Truth is, memories or events that evoke a trauma response trigger automatic emotions first … and the thoughts then follow. From there we scramble to make cognitive sense of them while our fight or flight responses are on auto-pilot, ready to take off like a jump jet. Add in the fact that stress (in all its forms – anxiety, fear etc) shuts down our normal cognitive processes, making it impossible to think straight, and we have a wrecking ball massive enough to demolish the very fabric of our being.

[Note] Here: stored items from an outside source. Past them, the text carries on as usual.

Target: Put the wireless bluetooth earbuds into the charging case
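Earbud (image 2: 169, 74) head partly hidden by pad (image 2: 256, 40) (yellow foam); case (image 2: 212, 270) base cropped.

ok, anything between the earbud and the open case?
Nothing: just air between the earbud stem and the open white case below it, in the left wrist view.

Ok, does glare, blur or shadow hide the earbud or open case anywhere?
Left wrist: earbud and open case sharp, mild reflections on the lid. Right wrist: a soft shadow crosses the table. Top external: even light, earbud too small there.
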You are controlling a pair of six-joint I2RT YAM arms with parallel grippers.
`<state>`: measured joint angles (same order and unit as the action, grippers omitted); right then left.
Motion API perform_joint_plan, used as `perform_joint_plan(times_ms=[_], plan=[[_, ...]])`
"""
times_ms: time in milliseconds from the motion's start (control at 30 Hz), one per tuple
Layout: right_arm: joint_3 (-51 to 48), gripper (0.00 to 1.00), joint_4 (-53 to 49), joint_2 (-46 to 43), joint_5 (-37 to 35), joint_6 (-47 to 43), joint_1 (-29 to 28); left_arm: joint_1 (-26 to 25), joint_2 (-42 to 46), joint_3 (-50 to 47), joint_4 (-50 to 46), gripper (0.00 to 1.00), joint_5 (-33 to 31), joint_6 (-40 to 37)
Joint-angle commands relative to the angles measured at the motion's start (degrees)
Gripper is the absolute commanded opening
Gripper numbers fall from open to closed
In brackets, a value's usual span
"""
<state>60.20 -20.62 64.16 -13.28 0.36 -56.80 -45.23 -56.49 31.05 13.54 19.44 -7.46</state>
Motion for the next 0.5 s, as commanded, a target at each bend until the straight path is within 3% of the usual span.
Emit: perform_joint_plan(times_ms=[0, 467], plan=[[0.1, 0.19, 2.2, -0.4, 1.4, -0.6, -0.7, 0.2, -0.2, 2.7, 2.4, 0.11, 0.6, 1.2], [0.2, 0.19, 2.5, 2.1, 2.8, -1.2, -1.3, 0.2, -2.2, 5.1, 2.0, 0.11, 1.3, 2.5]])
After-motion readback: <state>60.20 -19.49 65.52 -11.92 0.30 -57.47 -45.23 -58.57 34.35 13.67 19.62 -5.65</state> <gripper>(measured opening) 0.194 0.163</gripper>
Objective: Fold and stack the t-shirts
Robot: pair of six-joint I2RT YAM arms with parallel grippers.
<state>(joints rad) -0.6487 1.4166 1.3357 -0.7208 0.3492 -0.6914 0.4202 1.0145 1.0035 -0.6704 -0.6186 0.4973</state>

Under these circumstances I believe it’s virtually impossible to be rational – although I baulk at fully embracing that concept with its implication that we just can’t help ourselves. There has to be some level of personal responsibility, certainly, but there needs to be an attitude of compassion, too. Compassion not only from others but also compassion for ourselves. Sometimes we need to cut ourselves some slack. That doesn’t mean allowing ourselves to be out of control; to rant and rave at others; to get drunk and drive fast in an attempt to get away from ourselves; or to engage in any other forms of destructive behaviour.

What it means is to understand that the feeling itself is okay.

We are NOT DEFECTIVE! We are injured and may always carry painful scars that adhere to our souls … wounds that are easily reopened. It is NOT OUR FAULT. We are who we are. Survivors.

shy girl

We need to accept ourselves with all our battle-scars even if no-one else does, and we need to nurture our own wounded inner child. Imagine how you might treat a little girl or boy who has been irrevocably damaged by some adult monster. What would you say to her? How would you soothe and reassure him? If you were harmed by an intimate partner and not by a parent, your inner child is still just as wounded. We all carry that vulnerable facet deep within us and it is this very precious, fragile part of our souls that our abusers hone in on in their attempts to destroy us.

Some of us turn to God and hand our brokenness to Him; the perfect parent; the ever-loving spouse who cherishes us in a way no human being ever can. He is the keeper of my soul and my only true solace when the demons of trauma return to torment me. He scoops me up and cradles me in His powerful yet gentle arms and kisses me like the wounded child I truly am.